I bite my lip, holding his face between my hands. “When the time is right?”

“Yes,” he says. “When she’ll say yes. I think I might even go down on one knee. But then again, perhaps she’ll find that corny.”

My heart is stuttering in my chest and I speak the next words against his lips. “No. She wouldn’t.”

Epilogue

Victor

The numbers on my computer screen bleed in front of my eyes, my mind drifting. It’s been doing that a lot lately. The work doesn’t hold my attention the way it once did, and try as I may, I can’t seem to find my way back to it.

The only business I like working on these days is Cecilia’s, and half the time, she doesn’t want my opinions. The thought makes me smile.

The autumn’s late sunlight streams in through the bay windows, tinted orange from the shifting leaves on the great trees. I look around my office, memories interposing on one another, a kaleidoscope of the past and present and future. Seeing my father and grandfather in here, arguing about trusts and investments. Myself, twelve and sullen, giving my grandfather the silent treatment. He’d been sitting in the chair I’m in. Or Cecilia and me in this room, newly married and unsure of one another, sorting through documents that tore my heart to shreds.

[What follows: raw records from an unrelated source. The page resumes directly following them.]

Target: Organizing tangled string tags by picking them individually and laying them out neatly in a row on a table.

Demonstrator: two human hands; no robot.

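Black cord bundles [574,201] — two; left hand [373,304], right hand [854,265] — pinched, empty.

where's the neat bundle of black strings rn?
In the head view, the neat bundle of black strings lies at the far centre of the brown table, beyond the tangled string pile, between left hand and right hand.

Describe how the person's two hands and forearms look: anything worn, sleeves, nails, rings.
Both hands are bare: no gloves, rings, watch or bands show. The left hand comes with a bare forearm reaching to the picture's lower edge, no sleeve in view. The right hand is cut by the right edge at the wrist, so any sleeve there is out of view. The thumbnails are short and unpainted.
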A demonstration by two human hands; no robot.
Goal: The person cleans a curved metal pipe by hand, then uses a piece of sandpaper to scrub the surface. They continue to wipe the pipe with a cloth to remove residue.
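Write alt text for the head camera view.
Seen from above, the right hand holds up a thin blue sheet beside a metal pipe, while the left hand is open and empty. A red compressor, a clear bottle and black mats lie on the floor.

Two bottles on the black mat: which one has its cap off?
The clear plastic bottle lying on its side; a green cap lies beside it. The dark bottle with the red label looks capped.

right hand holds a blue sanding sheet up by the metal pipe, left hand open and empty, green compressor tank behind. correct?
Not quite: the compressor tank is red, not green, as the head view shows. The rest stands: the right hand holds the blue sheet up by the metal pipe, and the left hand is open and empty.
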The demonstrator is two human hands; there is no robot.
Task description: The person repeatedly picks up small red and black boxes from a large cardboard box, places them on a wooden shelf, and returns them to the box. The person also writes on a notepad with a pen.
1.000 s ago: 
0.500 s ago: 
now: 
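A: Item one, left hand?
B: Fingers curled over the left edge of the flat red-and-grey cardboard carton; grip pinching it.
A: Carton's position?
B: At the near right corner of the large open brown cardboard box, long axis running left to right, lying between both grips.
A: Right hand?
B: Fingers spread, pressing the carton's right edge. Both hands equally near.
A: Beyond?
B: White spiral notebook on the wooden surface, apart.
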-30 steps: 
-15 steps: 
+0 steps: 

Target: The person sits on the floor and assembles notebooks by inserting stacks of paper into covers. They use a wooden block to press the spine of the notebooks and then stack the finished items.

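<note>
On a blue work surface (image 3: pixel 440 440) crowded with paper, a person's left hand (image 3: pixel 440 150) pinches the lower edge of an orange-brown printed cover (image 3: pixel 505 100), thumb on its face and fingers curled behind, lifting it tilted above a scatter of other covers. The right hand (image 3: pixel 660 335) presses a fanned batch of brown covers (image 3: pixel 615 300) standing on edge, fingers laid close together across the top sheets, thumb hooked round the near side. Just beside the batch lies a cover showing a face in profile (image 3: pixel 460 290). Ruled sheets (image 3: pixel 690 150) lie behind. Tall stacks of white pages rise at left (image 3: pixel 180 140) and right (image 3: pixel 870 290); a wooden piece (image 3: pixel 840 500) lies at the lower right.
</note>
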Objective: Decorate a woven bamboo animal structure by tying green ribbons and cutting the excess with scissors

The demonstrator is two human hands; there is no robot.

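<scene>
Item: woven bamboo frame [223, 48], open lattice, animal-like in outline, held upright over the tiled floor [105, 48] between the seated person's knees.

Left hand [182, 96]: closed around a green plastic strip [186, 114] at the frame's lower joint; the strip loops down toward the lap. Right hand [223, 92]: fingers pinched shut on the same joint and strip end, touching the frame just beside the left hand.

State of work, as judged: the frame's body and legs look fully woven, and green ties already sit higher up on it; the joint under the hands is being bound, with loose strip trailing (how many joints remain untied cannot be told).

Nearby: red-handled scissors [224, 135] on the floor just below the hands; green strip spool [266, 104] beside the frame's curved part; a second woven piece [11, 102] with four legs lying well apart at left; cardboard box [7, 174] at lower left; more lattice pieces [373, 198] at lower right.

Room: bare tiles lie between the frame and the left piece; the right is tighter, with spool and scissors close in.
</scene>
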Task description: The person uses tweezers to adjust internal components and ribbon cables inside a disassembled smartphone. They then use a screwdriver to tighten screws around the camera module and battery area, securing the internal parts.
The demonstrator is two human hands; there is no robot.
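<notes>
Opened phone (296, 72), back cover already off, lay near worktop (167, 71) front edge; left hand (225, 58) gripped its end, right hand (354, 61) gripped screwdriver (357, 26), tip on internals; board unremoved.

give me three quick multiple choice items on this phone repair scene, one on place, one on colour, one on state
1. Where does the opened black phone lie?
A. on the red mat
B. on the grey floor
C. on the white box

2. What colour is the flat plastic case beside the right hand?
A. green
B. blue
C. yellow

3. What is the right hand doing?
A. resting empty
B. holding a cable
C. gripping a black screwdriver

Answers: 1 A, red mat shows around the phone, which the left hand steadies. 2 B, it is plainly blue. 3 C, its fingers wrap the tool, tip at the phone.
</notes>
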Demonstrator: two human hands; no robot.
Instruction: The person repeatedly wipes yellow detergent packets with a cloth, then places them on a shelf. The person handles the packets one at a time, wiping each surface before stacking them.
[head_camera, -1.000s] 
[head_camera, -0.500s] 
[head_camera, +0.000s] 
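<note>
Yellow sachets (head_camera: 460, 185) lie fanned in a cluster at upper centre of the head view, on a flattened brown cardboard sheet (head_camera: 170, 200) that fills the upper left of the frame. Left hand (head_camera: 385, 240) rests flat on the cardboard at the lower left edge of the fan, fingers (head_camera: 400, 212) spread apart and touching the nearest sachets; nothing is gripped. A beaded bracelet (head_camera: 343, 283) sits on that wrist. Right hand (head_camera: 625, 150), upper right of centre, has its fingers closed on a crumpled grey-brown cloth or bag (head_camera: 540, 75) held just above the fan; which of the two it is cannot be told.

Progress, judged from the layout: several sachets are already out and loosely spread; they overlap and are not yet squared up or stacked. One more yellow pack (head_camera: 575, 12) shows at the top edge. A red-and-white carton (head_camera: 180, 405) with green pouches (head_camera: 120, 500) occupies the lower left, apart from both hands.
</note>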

A small hand curls around the half-open door and pushes it open. Philippa’s ponytails are half-askew, her brown eyes curious. “Daddy?”

“I’m in here.”

“Whatcha doing?”

“Working. Did you just wake up from your nap?”

She shakes her head, but the imprint from her pillow marking her cheek give her away. I push back from the chair and open my arms. Philippa runs on legs that have too much energy to ever walk. I swing her up and put her on my knee.

Her little body is sturdy, and getting heavier by each passing month. The marvel of her hasn’t stopped knocking the breath out of my chest. How can a person be so tiny and still be a fully formed human being? When they’d placed her in my arms at the hospital, she’d been so small. Minuscule and infinitely precious, her head fitting in the palm of my hand.

Impossible. Incredible.

“Whatcha working on?”

“Numbers, lots and lots of numbers.”

She screws her face up and I laugh, pressing down on her button nose. Philippa has so many of her mother’s features, including the beautiful eyes, but her hair, as Cecilia likes to remind me, is all mine. As light blonde as mine had been at her age.

“I know you don’t understand it, honey.”

“Boring,” she says. “Daddy, let’s go outside.”

“You want to play?”

“Yes.”

“Isn’t it snack time?”

She shakes her head, eyes glittering. We both know it is.

I lift her up and walk out of the office, and Philippa sits content on my hip, happy to be carried. Cecilia keeps telling her that she needs to walk more, and that her mother is too far gone to carry her, but she knows she can still demand rides from her dad.

“Outside, outside, outside!” she sing-songs.

“Your playhouse?”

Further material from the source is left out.